As the deep snows in our yards or on our properties recede, you may be greeted by one or more pathways in the snow (see photo). If you’re lucky, these paths only run from one burrow opening to another. Unfortunately, some of the trails probably lead to some of your favorite trees and the damage caused by the animals girdling (gnawing the bark off all the way around the plant) the tree will kill it.

The furry culprit in this destruction? The vole.

Also known as meadow mice, these small, stocky short-tailed rodents can cause severe damage in landscape, orchard, windbreak or timber plantings. They measure from 4 to 8.5 inches long and vary in color from brown to gray. They are pudgy, with blunt faces and small eyes, small and sometimes inconspicuous ears, short legs, and a short and scantily haired tail (the long-tailed vole is an exception).


Voles are active day and night throughout the year. They usually live 2 to 16 months. Voles construct many surface runways and underground tunnels with many burrow entrances.

Voles are extremely prolific, having three to six young per litter and three to 12 litters per year. Females may become pregnant at three weeks of age and voles breed almost year round. Large population fluctuations ranging from 14 to 500 voles per acre are common.

Most vole damage occurs in the winter when voles move through their grass runways under protection of snow or where there are thick, tall grasses and weeds. Heaviest vole damage seems to coincide with years of heavy snowfall.

Damage and Control

Vole damage to trees and shrubs is characterized by girdling and patches of irregular gnaw marks about 1/16 to 1/8-inch wide. Gnawed stems have a pointed tip. Do not confuse vole damage with damage by rabbits, which includes stems clipped at a smooth 45-degree angle and wider gnaw marks. Stems browsed by deer usually have a rough jagged edge.
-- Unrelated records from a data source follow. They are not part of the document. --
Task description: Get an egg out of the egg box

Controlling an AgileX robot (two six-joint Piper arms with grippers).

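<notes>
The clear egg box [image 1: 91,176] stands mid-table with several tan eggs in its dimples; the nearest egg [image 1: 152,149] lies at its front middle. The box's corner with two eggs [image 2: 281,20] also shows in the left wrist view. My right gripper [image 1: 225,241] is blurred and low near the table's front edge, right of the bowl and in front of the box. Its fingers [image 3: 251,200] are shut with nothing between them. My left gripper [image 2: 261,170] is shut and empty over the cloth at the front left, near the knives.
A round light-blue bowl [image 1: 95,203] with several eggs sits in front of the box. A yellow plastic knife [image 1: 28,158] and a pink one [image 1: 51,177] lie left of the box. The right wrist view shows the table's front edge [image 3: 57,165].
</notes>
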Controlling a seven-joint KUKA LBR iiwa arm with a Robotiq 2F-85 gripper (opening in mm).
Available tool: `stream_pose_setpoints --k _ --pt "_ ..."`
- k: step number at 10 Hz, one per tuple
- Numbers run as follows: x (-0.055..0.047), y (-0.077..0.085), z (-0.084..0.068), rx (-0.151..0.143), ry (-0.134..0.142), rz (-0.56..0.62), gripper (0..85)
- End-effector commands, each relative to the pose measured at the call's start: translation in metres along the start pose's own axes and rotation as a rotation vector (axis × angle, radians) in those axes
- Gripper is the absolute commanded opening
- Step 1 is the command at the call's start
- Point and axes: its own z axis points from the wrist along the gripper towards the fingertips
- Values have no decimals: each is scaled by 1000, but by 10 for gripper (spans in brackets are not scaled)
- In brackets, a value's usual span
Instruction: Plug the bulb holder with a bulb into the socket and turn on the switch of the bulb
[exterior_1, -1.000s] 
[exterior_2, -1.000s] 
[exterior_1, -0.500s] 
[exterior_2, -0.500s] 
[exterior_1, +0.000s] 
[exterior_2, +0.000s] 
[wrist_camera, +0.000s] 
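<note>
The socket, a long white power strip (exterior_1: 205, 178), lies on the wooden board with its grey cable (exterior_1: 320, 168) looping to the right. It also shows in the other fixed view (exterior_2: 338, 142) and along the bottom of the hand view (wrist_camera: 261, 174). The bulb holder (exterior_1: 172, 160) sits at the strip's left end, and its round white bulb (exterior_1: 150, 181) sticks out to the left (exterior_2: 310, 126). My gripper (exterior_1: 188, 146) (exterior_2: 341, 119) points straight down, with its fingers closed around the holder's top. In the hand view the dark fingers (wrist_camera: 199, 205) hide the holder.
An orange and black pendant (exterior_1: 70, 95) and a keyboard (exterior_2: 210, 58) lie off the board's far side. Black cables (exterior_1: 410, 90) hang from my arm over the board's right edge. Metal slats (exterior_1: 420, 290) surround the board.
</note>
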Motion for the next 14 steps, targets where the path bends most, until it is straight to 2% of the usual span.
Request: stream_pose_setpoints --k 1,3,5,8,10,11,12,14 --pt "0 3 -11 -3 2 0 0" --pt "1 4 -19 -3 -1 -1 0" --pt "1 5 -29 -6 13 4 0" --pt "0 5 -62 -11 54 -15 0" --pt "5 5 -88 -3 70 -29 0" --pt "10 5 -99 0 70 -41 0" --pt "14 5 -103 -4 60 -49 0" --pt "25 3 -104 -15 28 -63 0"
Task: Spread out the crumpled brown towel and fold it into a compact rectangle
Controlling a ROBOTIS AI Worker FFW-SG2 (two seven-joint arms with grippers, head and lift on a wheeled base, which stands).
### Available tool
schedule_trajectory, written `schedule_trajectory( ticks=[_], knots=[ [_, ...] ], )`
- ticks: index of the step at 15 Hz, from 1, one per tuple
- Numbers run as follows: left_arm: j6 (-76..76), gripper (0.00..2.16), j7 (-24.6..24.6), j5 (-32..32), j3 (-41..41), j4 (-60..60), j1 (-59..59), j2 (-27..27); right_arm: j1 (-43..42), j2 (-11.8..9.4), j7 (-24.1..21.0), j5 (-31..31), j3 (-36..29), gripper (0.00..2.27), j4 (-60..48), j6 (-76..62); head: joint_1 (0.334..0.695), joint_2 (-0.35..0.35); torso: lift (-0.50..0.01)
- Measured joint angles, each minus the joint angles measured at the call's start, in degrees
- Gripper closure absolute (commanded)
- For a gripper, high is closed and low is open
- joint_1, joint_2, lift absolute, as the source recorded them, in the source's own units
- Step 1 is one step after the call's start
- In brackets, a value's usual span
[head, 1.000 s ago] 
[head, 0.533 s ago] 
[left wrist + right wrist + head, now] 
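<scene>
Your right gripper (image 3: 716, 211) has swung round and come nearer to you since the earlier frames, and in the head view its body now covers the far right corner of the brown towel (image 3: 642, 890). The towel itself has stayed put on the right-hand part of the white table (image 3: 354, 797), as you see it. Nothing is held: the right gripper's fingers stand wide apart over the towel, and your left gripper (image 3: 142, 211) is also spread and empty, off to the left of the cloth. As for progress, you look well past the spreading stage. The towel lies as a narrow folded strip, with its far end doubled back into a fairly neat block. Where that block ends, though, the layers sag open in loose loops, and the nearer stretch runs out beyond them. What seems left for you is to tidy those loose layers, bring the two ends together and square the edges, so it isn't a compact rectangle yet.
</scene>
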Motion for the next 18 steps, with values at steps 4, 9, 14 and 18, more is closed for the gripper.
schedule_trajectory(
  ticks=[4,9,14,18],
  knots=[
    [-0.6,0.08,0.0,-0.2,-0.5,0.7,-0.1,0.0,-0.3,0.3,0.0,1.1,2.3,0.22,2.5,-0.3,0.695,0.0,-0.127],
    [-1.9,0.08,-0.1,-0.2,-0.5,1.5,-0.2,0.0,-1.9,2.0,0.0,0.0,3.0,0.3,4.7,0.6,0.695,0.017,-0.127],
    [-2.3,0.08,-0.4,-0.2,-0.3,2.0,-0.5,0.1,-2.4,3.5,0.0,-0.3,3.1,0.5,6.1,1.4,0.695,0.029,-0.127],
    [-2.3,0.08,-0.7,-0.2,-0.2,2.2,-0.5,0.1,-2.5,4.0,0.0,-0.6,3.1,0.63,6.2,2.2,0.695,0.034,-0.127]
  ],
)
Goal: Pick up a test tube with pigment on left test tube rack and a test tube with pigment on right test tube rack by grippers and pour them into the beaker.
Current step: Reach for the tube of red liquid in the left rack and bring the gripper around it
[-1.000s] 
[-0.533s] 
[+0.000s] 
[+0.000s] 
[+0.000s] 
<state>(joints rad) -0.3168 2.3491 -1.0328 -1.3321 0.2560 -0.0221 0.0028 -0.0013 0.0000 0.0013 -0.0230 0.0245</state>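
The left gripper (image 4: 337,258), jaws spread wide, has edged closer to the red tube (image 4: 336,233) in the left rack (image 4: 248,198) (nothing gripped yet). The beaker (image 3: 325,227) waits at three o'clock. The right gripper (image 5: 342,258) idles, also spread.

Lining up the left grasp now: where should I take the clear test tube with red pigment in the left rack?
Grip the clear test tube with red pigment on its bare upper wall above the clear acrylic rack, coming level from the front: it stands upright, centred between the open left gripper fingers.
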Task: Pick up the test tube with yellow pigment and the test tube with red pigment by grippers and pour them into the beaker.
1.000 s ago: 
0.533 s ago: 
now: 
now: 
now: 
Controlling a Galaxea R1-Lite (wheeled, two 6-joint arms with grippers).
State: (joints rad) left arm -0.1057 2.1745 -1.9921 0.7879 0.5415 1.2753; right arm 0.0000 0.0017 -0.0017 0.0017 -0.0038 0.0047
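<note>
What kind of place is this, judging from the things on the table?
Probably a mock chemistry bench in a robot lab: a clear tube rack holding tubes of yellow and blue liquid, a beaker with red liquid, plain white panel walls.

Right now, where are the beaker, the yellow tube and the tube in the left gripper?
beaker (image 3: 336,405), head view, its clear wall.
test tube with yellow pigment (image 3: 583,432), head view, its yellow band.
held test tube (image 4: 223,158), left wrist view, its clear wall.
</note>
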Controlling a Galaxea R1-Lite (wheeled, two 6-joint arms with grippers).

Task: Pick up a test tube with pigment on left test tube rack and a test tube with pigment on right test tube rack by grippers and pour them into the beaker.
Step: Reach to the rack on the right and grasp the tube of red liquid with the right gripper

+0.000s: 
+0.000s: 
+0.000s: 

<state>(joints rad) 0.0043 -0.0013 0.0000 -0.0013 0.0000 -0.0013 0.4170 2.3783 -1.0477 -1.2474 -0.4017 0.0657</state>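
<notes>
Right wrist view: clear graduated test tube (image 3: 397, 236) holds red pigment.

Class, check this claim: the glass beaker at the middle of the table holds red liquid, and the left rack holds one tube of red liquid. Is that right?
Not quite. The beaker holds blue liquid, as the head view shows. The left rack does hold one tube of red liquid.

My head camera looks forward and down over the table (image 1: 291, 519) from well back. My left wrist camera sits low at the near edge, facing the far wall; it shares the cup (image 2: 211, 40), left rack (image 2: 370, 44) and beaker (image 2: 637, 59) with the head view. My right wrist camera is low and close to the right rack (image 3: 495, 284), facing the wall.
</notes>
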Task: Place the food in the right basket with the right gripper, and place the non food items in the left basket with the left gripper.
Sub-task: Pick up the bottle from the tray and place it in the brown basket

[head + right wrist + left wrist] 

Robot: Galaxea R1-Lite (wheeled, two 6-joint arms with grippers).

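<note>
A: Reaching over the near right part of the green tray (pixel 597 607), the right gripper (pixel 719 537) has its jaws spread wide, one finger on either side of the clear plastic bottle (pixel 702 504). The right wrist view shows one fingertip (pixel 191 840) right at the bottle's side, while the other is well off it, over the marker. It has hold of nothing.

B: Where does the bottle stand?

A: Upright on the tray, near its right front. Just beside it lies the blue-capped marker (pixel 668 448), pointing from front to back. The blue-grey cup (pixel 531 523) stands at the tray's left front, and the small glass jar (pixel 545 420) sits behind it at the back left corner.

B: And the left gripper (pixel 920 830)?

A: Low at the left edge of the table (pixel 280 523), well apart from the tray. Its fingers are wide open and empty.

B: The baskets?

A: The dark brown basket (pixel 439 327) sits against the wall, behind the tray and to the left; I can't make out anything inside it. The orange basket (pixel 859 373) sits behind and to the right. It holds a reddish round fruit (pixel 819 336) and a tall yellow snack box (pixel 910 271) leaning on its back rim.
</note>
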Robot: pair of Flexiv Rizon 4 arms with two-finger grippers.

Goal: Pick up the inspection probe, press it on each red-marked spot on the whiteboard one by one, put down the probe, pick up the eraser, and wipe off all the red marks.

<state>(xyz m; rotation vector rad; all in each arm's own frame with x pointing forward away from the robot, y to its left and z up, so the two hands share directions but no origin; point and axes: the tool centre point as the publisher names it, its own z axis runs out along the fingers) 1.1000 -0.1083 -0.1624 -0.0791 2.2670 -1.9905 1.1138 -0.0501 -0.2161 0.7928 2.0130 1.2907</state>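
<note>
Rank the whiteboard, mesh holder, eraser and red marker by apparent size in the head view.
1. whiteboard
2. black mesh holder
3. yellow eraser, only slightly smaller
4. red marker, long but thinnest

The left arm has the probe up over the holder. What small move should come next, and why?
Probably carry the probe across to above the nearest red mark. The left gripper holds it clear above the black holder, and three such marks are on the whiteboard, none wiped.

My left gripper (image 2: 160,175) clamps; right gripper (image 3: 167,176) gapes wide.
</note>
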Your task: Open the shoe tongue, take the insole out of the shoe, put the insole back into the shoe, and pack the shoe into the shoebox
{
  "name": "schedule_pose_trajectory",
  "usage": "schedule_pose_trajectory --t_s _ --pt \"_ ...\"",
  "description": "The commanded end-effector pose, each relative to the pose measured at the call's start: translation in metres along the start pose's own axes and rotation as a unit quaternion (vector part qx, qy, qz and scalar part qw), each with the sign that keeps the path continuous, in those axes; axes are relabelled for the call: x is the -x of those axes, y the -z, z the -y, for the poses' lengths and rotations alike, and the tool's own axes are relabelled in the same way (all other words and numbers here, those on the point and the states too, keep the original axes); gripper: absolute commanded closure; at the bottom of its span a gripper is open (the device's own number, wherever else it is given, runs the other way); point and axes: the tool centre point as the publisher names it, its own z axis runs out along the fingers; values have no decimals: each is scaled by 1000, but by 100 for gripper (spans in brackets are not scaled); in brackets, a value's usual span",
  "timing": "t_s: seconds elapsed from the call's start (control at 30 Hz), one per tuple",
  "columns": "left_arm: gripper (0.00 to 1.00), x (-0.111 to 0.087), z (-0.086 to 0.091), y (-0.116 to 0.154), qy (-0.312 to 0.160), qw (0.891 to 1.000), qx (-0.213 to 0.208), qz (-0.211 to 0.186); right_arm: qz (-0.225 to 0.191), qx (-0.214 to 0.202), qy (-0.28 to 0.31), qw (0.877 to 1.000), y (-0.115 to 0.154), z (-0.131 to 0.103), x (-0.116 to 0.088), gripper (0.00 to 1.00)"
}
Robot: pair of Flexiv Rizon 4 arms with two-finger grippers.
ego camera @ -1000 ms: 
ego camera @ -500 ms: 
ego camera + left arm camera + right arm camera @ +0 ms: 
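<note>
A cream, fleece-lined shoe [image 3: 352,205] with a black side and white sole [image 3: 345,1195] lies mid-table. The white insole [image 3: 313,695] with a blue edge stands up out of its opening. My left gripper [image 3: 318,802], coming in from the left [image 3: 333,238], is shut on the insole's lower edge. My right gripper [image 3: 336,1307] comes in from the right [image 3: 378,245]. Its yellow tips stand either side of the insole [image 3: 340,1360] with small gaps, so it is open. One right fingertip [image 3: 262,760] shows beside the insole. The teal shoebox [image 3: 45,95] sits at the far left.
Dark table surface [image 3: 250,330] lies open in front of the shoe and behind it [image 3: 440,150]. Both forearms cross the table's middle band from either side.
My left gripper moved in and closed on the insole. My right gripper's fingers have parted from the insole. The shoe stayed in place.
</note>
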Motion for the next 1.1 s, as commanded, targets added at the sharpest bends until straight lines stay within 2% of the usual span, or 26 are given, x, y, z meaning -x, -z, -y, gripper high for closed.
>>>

Voles also girdle the roots of trees and shrubs.

Other signs of voles being present include: 1) 1- to 2-inch wide runways through matted grass and burrows; 2) visual sightings; 3) hawks circling overhead and diving into fields; and 4) spongy soil from burrowing activity. Trees that appear to be suffer from disease or insect infestation may be suffering from unseen vole damage.

Methods to prevent and control vole damage are habitat management, exclusion, repellents, trapping and poison baits. Voles are non-game animals in Colorado and may be captured or killed when they create a nuisance or damage property.

Habitat Management

Elimination of ground cover including weeds and tall grasses by frequent close mowing, tilling or herbicide application is the most successful and longest lasting method to reduce vole damage.

Other methods include:

  • Plant short grasses that do not mat or lodge such as buffalograss or blue grama. These will provide little protective cover and may reduce vole numbers.

  • Summer removal of vegetation around fruit trees provides some protection because voles avoid exposed areas.

  • Remove tall grassy cover near plantings voles may damage.

  • Plant crown vetch (a legume unpalatable to voles) in areas bordering orchards and field boundaries to limit vole populations.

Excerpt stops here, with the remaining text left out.